Pasaron los años; Roger y yo crecimos y nos fuimos, primero a la universidad, y después a trabajar. Yo me hice reportero, y mi hermano, profesor de lengua y literatura inglesas. Mamá sólo tenía certificado de educación media superior, pero este era apenas un adorno comparado con los conocimientos que adquirió de sus lecturas. Había sido secretaria, lavandera, vendedora de cosméticos de puerta en puerta, cocinera de una escuela y contadora en una tienda de partes de automóvil. Finalmente, "siguió mis pasos en el oficio". Aceptó un puesto de correctora de pruebas en una cadena de publicaciones semanales, y fue ascendiendo hasta llegar a directora de The Ligonier Echo, el semanario de nuestro pueblo.
LUEGO, Mamá contrajo la diabetes.

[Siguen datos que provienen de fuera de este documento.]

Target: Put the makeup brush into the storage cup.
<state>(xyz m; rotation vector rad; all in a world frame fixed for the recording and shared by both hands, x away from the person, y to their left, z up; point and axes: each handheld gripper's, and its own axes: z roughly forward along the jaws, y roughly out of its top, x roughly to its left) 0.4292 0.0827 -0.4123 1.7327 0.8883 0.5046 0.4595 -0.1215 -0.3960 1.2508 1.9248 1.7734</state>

Posteriormente tuvo varios ataques cerebrales. Ahora es una inválida de corta estatura y pelo cano, confinada a su cama y su silla. Su habla es lenta y torpe, y está casi ciega. Pero su mente sigue tan lúcida como siempre. Su fe y su paciencia en todo este calvario son tan heroicas como los relatos que me leía.
Ahora yo soy quien le lee a ella, y lo hago con gran placer. La llamo por teléfono y le digo: "Mamá, mañana iré a verte". Por un segundo tropieza con las palabras en esta llamada de larga distancia, pero al fin exclama: "¡Oh, qué bueno!"

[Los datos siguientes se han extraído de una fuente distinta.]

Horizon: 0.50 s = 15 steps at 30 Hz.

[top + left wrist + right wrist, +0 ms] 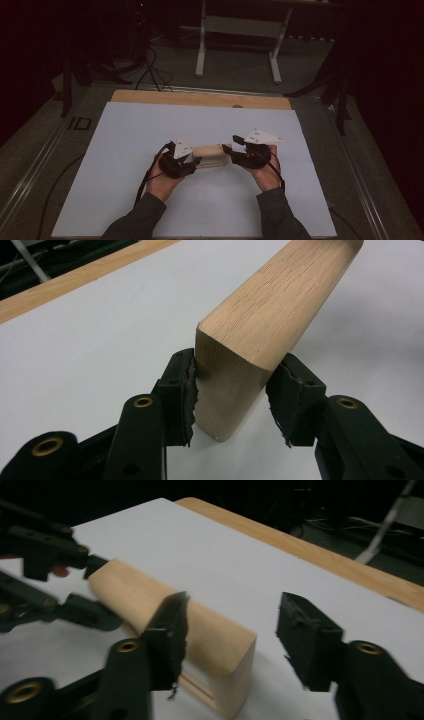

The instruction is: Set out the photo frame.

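My left gripper [192, 161] is clamped on one end of the pale oak block with rounded top edges [212, 155], and in the left gripper view its two black pads press against the block's [260, 335] opposite sides, one on each flank of the near end face, while the rest of the wood runs away from me up toward the top right. The block lies on the white sheet covering the table [150, 130], about midway across it and a little nearer to me than to the bare strip of light wooden tabletop [200, 98] at the far edge. My right gripper [231, 150] sits at the block's other end with its jaws spread apart and gripping nothing. In the right gripper view the block's [200, 630] near end lies just beside the left jaw rather than squarely between the two, the right jaw stands well clear of the wood over the white sheet, and a shallow groove shows low on the end face. At the far end of the block there, my left gripper [97, 587] is clamped on the wood.
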Available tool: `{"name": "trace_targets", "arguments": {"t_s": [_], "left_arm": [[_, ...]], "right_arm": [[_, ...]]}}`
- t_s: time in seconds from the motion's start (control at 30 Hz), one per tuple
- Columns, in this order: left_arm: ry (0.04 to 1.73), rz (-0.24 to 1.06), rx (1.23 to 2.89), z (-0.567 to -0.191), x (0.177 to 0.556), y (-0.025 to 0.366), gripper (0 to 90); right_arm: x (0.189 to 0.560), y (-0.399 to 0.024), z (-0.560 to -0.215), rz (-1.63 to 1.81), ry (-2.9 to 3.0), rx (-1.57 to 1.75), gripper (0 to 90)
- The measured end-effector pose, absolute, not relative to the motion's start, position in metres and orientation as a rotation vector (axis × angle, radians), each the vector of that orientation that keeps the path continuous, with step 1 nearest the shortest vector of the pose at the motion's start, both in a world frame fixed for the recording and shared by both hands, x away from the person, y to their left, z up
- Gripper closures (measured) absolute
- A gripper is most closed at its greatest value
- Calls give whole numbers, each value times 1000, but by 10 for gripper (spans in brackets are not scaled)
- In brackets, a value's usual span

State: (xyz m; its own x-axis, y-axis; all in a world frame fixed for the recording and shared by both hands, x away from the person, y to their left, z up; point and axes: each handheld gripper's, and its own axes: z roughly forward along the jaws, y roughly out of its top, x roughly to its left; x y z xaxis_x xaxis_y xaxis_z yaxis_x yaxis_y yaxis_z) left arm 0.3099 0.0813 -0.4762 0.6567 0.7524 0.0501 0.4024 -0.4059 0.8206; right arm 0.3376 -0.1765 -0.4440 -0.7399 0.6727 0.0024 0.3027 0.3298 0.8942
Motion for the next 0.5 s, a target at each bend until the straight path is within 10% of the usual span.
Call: {"name": "trace_targets", "arguments": {"t_s": [0.5], "left_arm": [[911, 525, 2019, -475, 312, 85, 570]], "right_arm": [[351, -164, -470, 1301, 2404, 810, 294]]}}
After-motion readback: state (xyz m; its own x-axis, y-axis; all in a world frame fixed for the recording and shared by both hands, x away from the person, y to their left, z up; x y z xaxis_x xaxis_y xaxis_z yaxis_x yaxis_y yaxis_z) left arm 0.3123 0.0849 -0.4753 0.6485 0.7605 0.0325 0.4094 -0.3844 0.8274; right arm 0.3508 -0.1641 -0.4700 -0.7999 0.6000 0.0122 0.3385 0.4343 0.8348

Conduzco mi auto durante tres horas; llevo una pila de libros en el asiento trasero; algunos son los que ella me leyó hace tanto tiempo, ya muy gastados. Cuando llego, está sentada junto a la cama, con las manos entrelazadas. Charlamos. Después me pregunta con habla vacilante: "¿Qué... trajiste?"
A veces le leo algunos de sus propios poemas, reproducidos en los anuarios de la Sociedad de Poetas de Fort Ligonier. Otras, un capítulo de la Biblia o alguno de mís artículos. Nos engolfamos de nuevo en las profundidades y alcanzamos las cimas; desde la inspiración de la poesía de John Milton y las epístolas de San Pablo, hasta el sentimentalismo de James Whitcomb Riley y el humorismo de Mark Twain.
Nada me place tanto como escuchar a mi madre reír con los cuentos que nos divirtieron hace más de 40 años. Mamá cierra los ojos, entrelaza las manos y asiente con la cabeza. Como viajeros que ansían ver el hogar a la vuelta del camino, caminamos de puntillas a lo largo del viejo y conocido sendero que forman las pequeñas palabras negras, para redescubrir momentos siempre frescos y divertidos.
En ocasiones, al volver a casa, rememoro las noches en que el destartalado Plymouth de Mamá se detenía frente a la casa. Ella llegaba agotada del recorrido de 50 kilómetros desde su trabajo, pero nunca tanto que no pudiera abrir un libro para compartirlo con nosotros. Y mientras conduzco, le doy gracias a Dios por las palabras y los libros, y por el exquisito placer de retribuir el regalo imperecedero de una madre que leía para su hijo.